We’ve said it before so we’ll say it again – cybersecurity is a happening field, and that’s not likely to change anytime soon. If you like computers and you’re good at security, let’s talk about the Systems Security Certified Practitioner (SSP) certification.
The SSP is a certification awarded by the (ISC)² which is an international, non-profit organization. It was originally founded in 1989 as the International Information System Security Certification Consortium, Inc.
The (ISC)² offers multiple certifications including cloud security, risk management, software development and security administration. All of these certifications are recognized by national and global organizations like International Accreditation Forum (IAF), Department of Defense (DoD), American National Standards Institute (ANSI), and the International Accreditation Service (IAS).
SSCP currently has over 7,000 members both in the U.S. and internationally. According to Payscale, the average base salary for a SSCP is $78,000 per year.
What’s the difference between SSCP and CISSP?
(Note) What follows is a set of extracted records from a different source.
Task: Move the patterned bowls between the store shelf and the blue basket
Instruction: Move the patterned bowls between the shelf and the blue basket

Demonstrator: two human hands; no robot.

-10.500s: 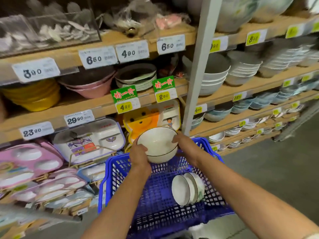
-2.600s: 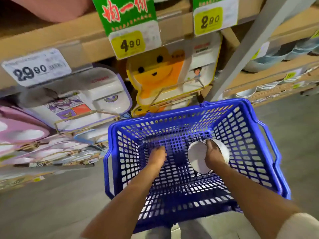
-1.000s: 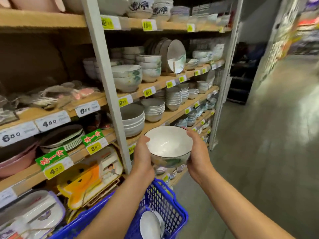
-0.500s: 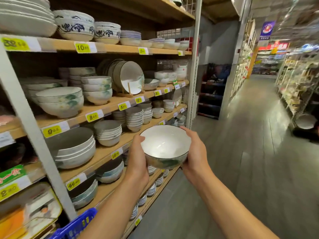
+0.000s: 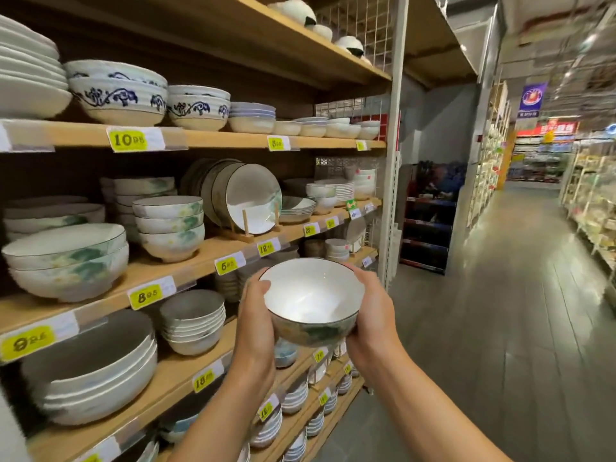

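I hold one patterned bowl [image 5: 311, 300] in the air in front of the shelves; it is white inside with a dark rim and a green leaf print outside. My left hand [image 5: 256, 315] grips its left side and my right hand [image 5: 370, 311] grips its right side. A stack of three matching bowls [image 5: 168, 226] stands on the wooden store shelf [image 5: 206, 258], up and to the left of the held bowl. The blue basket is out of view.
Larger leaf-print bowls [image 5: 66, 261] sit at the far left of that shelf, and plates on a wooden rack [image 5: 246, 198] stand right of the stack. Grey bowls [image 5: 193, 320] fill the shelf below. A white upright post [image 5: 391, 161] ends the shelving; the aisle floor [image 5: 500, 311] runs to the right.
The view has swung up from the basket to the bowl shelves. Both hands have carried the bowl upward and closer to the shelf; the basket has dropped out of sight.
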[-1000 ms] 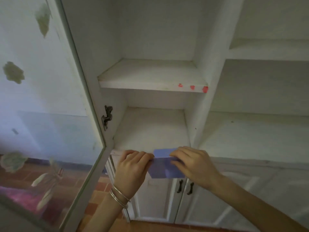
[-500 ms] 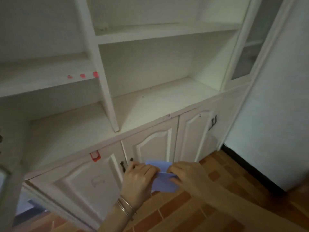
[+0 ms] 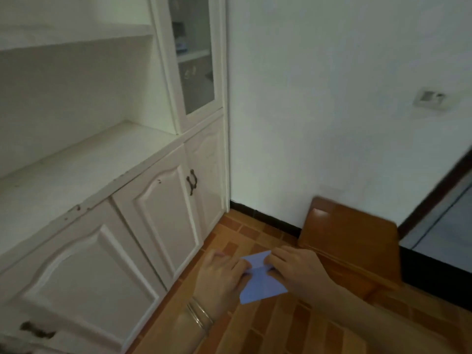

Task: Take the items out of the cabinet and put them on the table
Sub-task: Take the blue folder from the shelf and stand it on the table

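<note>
Both hands pinch a blue folded paper (image 3: 259, 281) in midair above the tiled floor (image 3: 268, 328). Left hand (image 3: 222, 274) grips its left edge, right hand (image 3: 298, 269) its right edge, w/ bangles (image 3: 199, 315) on left wrist. White cabinet (image 3: 107, 200) at left, wooden table (image 3: 350, 233) corner just beyond right hand.

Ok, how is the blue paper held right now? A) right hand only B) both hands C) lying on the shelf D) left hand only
B: the left hand and right hand each pinch a side of the blue paper, above the floor.
</note>
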`<action>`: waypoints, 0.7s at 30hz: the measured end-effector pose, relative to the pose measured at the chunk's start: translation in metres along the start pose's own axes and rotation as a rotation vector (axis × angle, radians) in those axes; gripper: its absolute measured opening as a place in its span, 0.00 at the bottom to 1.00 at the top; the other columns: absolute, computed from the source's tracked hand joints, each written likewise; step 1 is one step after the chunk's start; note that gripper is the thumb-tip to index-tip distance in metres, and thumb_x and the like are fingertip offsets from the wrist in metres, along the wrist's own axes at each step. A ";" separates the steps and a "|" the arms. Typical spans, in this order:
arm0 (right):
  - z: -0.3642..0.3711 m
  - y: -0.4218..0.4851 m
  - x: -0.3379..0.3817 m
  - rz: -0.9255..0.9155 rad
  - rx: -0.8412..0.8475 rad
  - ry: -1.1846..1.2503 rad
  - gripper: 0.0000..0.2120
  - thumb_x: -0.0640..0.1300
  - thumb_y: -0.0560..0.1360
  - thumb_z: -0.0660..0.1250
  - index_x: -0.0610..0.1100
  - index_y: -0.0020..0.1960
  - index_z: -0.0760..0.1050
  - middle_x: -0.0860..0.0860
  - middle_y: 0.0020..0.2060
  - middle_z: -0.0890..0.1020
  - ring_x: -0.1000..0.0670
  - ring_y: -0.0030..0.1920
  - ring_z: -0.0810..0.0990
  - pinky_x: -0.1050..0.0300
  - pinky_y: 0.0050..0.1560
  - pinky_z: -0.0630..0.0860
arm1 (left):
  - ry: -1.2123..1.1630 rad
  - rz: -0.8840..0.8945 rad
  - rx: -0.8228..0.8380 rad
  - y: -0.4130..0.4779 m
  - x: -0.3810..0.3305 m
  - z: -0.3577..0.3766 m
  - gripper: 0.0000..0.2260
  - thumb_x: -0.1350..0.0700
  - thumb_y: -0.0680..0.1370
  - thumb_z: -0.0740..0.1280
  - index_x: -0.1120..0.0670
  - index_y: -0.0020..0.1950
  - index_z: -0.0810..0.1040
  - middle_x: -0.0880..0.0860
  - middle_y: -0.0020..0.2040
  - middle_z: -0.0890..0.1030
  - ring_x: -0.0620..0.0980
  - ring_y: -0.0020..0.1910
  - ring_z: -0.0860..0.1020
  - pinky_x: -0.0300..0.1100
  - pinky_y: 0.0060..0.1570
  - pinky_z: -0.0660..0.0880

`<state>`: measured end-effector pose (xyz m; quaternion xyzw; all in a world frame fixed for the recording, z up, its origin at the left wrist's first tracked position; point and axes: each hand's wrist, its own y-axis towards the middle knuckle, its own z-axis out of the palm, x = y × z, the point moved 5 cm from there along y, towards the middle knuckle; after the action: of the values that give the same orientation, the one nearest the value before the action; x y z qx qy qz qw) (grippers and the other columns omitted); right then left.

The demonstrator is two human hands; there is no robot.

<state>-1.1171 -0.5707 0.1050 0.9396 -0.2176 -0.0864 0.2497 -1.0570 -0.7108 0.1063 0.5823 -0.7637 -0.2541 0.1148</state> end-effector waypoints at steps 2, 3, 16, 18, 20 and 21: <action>-0.008 -0.019 -0.035 0.054 0.036 -0.049 0.06 0.46 0.70 0.63 0.48 0.36 0.76 0.52 0.31 0.78 0.53 0.28 0.74 0.60 0.23 0.69 | -0.032 0.024 0.039 0.029 -0.020 0.030 0.08 0.52 0.71 0.62 0.50 0.35 0.78 0.45 0.29 0.77 0.46 0.27 0.75 0.41 0.43 0.64; -0.011 -0.030 -0.050 0.086 0.050 -0.059 0.05 0.46 0.71 0.64 0.48 0.37 0.75 0.52 0.32 0.78 0.52 0.29 0.75 0.59 0.23 0.69 | -0.044 0.038 0.064 0.042 -0.030 0.043 0.08 0.52 0.71 0.62 0.49 0.35 0.78 0.45 0.28 0.77 0.46 0.26 0.75 0.41 0.43 0.64; -0.009 -0.110 -0.187 0.522 0.357 -0.023 0.08 0.45 0.66 0.75 0.52 0.40 0.76 0.57 0.33 0.79 0.56 0.30 0.76 0.63 0.20 0.70 | -0.154 0.230 0.206 0.161 -0.087 0.161 0.09 0.49 0.68 0.58 0.46 0.31 0.75 0.42 0.26 0.76 0.42 0.25 0.75 0.39 0.41 0.62; 0.000 -0.108 -0.208 0.581 0.415 -0.006 0.08 0.44 0.66 0.74 0.52 0.41 0.76 0.57 0.34 0.79 0.56 0.31 0.76 0.64 0.21 0.69 | -0.167 0.255 0.235 0.178 -0.082 0.181 0.09 0.49 0.68 0.58 0.46 0.32 0.76 0.42 0.27 0.77 0.41 0.25 0.74 0.39 0.41 0.61; 0.011 -0.101 -0.231 0.609 0.449 -0.004 0.06 0.44 0.69 0.71 0.52 0.43 0.76 0.57 0.35 0.79 0.55 0.33 0.77 0.62 0.23 0.70 | -0.188 0.271 0.230 0.200 -0.074 0.197 0.08 0.49 0.68 0.59 0.46 0.32 0.76 0.41 0.27 0.77 0.40 0.25 0.74 0.38 0.41 0.61; 0.017 -0.095 -0.244 0.622 0.468 -0.003 0.04 0.44 0.71 0.68 0.52 0.45 0.76 0.56 0.38 0.79 0.54 0.36 0.78 0.60 0.26 0.73 | -0.201 0.277 0.224 0.214 -0.068 0.205 0.06 0.49 0.67 0.62 0.46 0.31 0.76 0.41 0.27 0.77 0.40 0.25 0.74 0.37 0.41 0.61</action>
<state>-1.3044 -0.3936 0.0557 0.8603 -0.5062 0.0438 0.0426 -1.3112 -0.5527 0.0528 0.4524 -0.8677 -0.2060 0.0065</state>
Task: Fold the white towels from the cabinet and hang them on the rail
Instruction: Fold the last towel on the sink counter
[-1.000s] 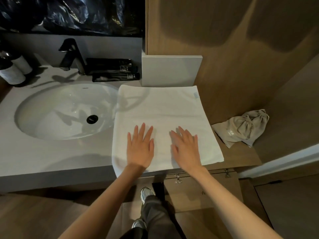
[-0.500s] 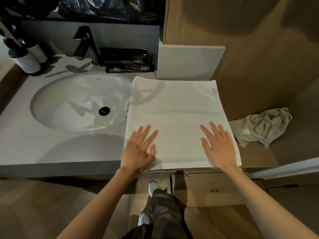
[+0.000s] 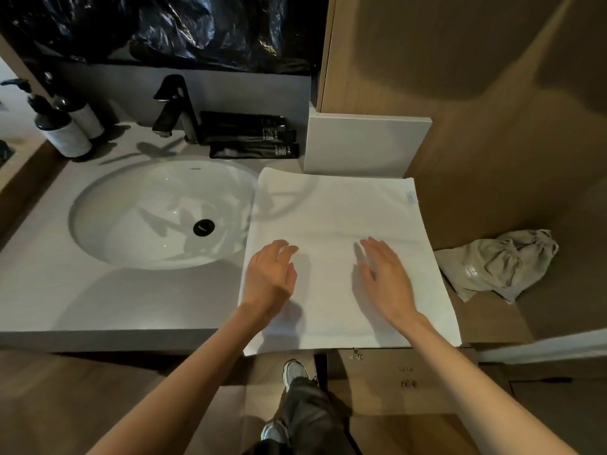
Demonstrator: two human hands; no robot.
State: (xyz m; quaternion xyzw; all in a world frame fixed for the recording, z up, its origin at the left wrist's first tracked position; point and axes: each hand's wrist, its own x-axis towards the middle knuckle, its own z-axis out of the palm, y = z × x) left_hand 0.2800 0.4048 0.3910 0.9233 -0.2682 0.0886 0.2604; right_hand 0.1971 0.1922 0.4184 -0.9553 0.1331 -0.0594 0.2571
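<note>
A white towel lies folded into a flat square on the counter, to the right of the sink, its near edge hanging slightly over the counter's front. My left hand hovers over the towel's near left part with fingers loosely bent, holding nothing. Over the near right part, my right hand is tilted on its edge with straight fingers. Both cast shadows on the cloth. No rail is in view.
A round white sink with a black faucet fills the grey counter on the left. Black tubes and two pump bottles stand behind it. A beige drawstring bag lies right of the towel on a wooden ledge. A wooden wall rises behind.
Both hands have lifted off the towel and come closer together; half a second ago they lay flat, spread toward its near corners. The towel has not moved.
</note>
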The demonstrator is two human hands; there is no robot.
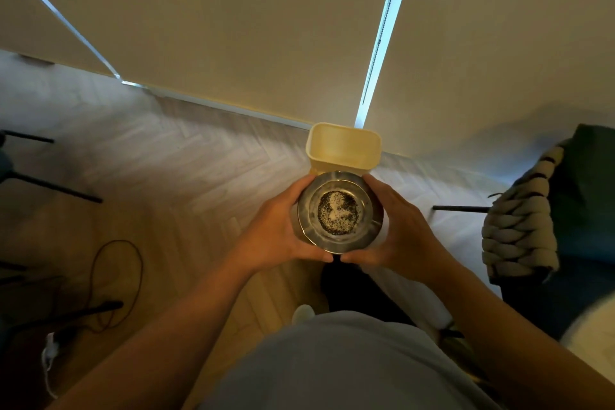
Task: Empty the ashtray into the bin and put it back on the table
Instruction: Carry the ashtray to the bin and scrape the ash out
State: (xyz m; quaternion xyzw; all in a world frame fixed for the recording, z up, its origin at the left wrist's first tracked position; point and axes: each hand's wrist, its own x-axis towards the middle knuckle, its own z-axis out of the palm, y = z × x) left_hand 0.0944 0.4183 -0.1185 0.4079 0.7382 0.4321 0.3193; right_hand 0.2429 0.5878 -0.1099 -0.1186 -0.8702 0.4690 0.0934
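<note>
Right now I have both hands around the ashtray (339, 211), holding it up in front of my body, level and mouth up. My left hand (283, 233) cups its left side, fingers curled under and the thumb lying along the near rim. My right hand (396, 233) cups the right side the same way, and the two thumb tips almost meet at the near edge. Both hands are grasping the ashtray, neither one slack.

It is a round metal dish with a wide shiny rim and a sunken middle. A patch of dark, speckled ash with some pale bits lies in that middle, so it is not yet emptied.

Just beyond it, on the floor (159, 183), stands the bin (344, 146), a pale cream one with rounded corners and an open top. From my view the far rim of the ashtray overlaps the bin's near edge; the ashtray sits above and nearer to me, not over the opening itself. The bin's inside looks bare as far as I can see.

Behind the bin hang light roller blinds (233, 27), with thin strips of daylight between them. On the right a chunky knitted blanket (519, 226) lies over a dark seat. A black cable (113, 276) loops on the wooden floor at my left.
</note>
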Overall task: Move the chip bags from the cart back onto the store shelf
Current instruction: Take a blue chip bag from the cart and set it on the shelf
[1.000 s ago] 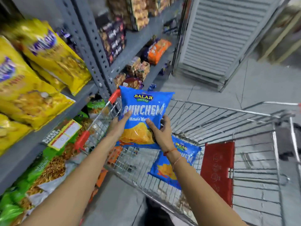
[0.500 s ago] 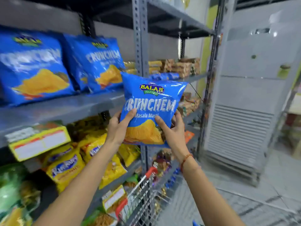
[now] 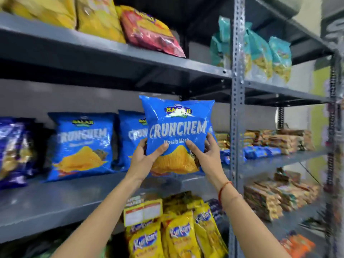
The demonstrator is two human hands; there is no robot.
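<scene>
I hold a blue Crunchem chip bag (image 3: 176, 127) upright with both hands, just above the grey middle shelf (image 3: 74, 194). My left hand (image 3: 147, 157) grips its lower left side and my right hand (image 3: 204, 155) grips its lower right side. Two matching blue bags stand on that shelf to the left: one (image 3: 81, 144) in full view, the other (image 3: 130, 138) partly hidden behind the held bag. The cart is out of view.
Dark blue bags (image 3: 13, 149) stand at the shelf's far left. Yellow and red bags (image 3: 149, 28) fill the shelf above, yellow Kurkure bags (image 3: 178, 237) the one below. A perforated steel upright (image 3: 236, 108) stands right of my hands, with teal bags (image 3: 260, 53) and stacked packets (image 3: 279, 140) beyond.
I have lifted the bag out of the cart and up to the middle shelf. My view has swung from the cart to the shelves, and the bag is now close beside the other blue bags.
</scene>
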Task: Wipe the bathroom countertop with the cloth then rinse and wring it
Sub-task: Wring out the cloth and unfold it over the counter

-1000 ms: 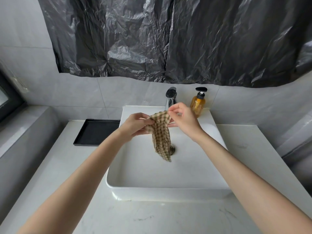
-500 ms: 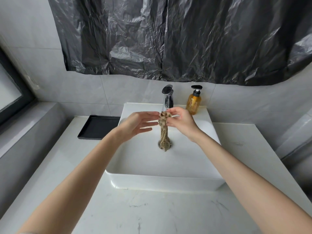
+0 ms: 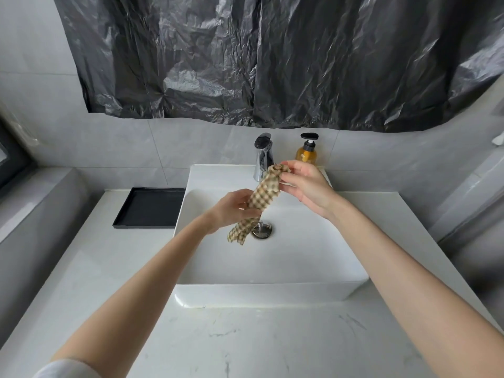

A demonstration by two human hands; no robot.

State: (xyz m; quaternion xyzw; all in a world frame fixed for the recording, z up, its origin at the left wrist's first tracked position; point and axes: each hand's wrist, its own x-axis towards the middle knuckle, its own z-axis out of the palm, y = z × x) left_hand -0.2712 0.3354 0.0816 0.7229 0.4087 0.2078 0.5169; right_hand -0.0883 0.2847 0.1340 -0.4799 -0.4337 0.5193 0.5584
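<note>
Head view, at the sink. The white rectangular basin (image 3: 261, 296) sits on the marbled countertop (image 3: 245, 345); its bowl holds only the metal drain plug (image 3: 262, 229), and no running water can be made out. The pump bottle (image 3: 306, 155) on the basin's back ledge holds amber liquid. A shallow black tray (image 3: 150, 208) lies on the counter, touching the basin's left wall.

The checked cloth (image 3: 263, 195), bunched into a loose rope, runs diagonally above the bowl between my two hands. My left hand (image 3: 231, 211) is the lower one, its fingers curled round the cloth's middle. The free tail hangs below that grip, just left of the drain; whether it touches the bowl cannot be told. My right hand (image 3: 305, 184) is higher and farther back and pinches the cloth's top end between thumb and fingertips, the other fingers loosely spread. Both forearms reach in over the counter's front edge.

The chrome faucet (image 3: 263, 156) stands directly behind the cloth's top end, which covers part of its base. Crumpled black plastic sheeting (image 3: 272, 64) hangs over the grey tiled wall (image 3: 122, 148) above.
</note>
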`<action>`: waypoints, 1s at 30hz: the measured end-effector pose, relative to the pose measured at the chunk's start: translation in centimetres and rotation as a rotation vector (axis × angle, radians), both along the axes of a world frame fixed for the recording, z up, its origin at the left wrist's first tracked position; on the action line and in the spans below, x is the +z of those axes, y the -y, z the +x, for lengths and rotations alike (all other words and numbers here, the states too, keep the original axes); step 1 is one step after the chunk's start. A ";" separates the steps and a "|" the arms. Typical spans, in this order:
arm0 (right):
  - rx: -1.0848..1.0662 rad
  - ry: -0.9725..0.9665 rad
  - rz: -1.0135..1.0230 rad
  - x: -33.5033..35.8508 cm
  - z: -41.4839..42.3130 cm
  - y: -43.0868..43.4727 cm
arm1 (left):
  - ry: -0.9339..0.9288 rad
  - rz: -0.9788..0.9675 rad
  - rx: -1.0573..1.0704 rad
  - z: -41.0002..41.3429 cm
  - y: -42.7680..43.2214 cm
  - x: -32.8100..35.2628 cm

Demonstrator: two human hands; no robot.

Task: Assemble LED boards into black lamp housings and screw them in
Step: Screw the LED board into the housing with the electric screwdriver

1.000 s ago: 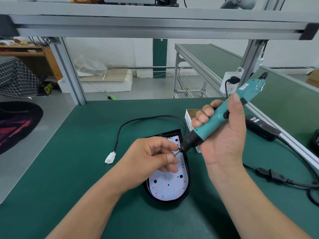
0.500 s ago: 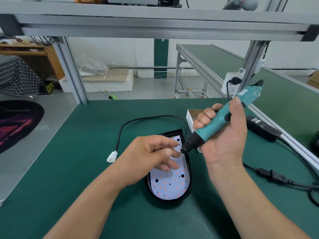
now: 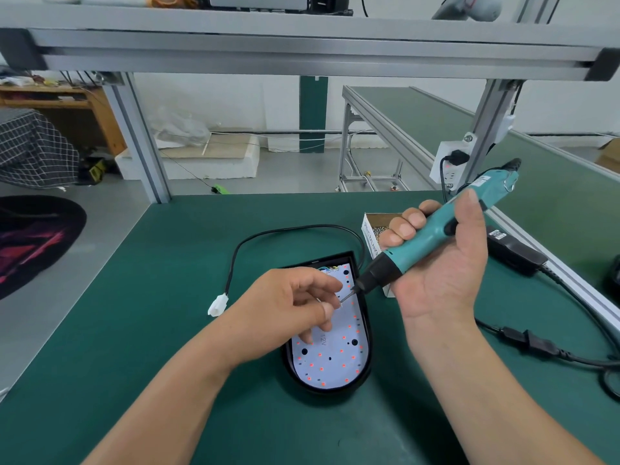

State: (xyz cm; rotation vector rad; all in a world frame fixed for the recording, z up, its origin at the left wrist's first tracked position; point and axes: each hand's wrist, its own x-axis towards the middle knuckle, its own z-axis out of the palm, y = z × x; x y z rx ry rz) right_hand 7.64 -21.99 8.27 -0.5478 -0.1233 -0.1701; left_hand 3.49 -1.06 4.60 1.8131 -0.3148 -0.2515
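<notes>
A black lamp housing (image 3: 368, 347) lies on the green table with a white LED board (image 3: 335, 360) dotted with red LEDs seated inside it. My left hand (image 3: 288, 307) hovers over the board's upper half, thumb and forefinger pinching at the tip of the screwdriver bit; a screw there is too small to make out. My right hand (image 3: 439, 263) grips a teal electric screwdriver (image 3: 436, 234), tilted so its bit points down-left toward my left fingers. The housing's black cable (image 3: 268, 234) loops back to a white connector (image 3: 218, 305).
A small cardboard box of screws (image 3: 374, 229) stands just behind the screwdriver. A black power adapter (image 3: 513, 253) and its cord (image 3: 536, 345) lie at the right along the aluminium rail. Frame posts rise at the table's far corners.
The screwdriver has tilted lower, its bit now extending further toward my left fingers over the board. My left hand stays over the housing.
</notes>
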 end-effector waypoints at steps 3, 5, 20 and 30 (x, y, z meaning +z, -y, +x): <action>-0.002 0.009 0.008 0.1 0.0 0.1 | 0.025 0.075 0.013 -0.1 0.3 0.0; -0.002 0.015 0.015 0.0 0.1 0.1 | 0.052 0.078 0.042 0.0 0.6 0.0; 0.013 0.027 0.035 -0.2 0.2 0.2 | 0.052 0.057 0.056 -0.5 1.1 0.2; 0.004 0.031 0.023 -0.1 0.2 0.2 | 0.083 0.192 0.003 -0.7 0.9 -0.1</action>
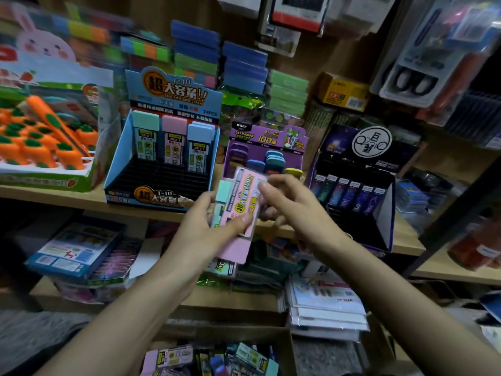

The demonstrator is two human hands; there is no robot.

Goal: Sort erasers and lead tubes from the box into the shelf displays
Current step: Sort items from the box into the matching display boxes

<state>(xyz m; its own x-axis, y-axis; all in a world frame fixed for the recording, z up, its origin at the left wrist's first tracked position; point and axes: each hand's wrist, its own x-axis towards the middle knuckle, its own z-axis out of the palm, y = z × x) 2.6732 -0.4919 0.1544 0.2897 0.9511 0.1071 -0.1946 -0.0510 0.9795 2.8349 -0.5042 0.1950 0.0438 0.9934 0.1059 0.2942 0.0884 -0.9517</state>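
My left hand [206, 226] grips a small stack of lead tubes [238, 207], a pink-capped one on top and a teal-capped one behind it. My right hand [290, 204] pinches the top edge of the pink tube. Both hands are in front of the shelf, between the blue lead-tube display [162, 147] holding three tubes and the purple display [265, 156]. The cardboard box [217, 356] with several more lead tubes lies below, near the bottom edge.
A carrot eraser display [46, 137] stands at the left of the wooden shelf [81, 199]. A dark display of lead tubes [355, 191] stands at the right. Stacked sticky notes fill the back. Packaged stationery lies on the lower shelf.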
There are many security-based IT certifications available. A very popular one also from the (ISC)² is the Certified Information Systems Security Professional (CISSP). Both exams are offered by (ISC)² and both deal with security. While there is common ground between the two, the exams are designed for different people with different purposes. Here are the highlights:
SSCP
- More for technical application of security principles
- Not entry level – but earlier career than CISSP
- 1 year of full time work required
CISSP
- Designed for business application of security principles
- Mid to senior level career
- 5 years of full time work required
If you want a more detailed breakdown of the differences, the (ISC)² blog is a great resource to learn more about these two certifications.
Who takes this exam?
The (ISC)² recognizes that the SSP is a great certification but may not be right for everyone. They list out a few different professions that would benefit from this certification:
- Network Security Engineer
- Systems Administrator
- Security Analyst
- Systems Engineer
- Security Consultant/Specialist
- Security Administrator
- Systems/Network Analyst
- Database Administrator
As mentioned, at least one year of experience in one of the domain areas is required to sit for this exam.
Exam details
The exam has 125 questions and you will have three hours to complete it. A passing score is 700 out of 1000. There are seven domains of knowledge and they’re all pretty evenly weighted (between 9-16% per domain). Here are the domains and some of the topics covered under each one:
- Security operations and administration: Ethics compliance, security control implementation, asset management lifecycle, and security training
- Access control: Authentication method knowledge, internetwork trust architecture, access control, and identity management
- Risk identification, monitoring and analysis: Risk management process, security & vulnerability assessment, platform monitoring, and results analysis
- Incident response and recovery: Incident lifecycle reporting, forensic investigation, understanding business continuity planning, and disaster recovery
- Cryptography: Cryptography reasons and requirements, concepts and implementation, and PKI systems
- Network and Communications Security: Networking fundamentals and attacks, network security, and wireless communications security
- Systems application security: Malicious code recognition, endpoint security, MDM, virtual environment operation, and security
The SSCP is a tactical, hands-on approach to systems security. If you’re the type of person who wants to be the doer when it comes to security, this might be the certification for you.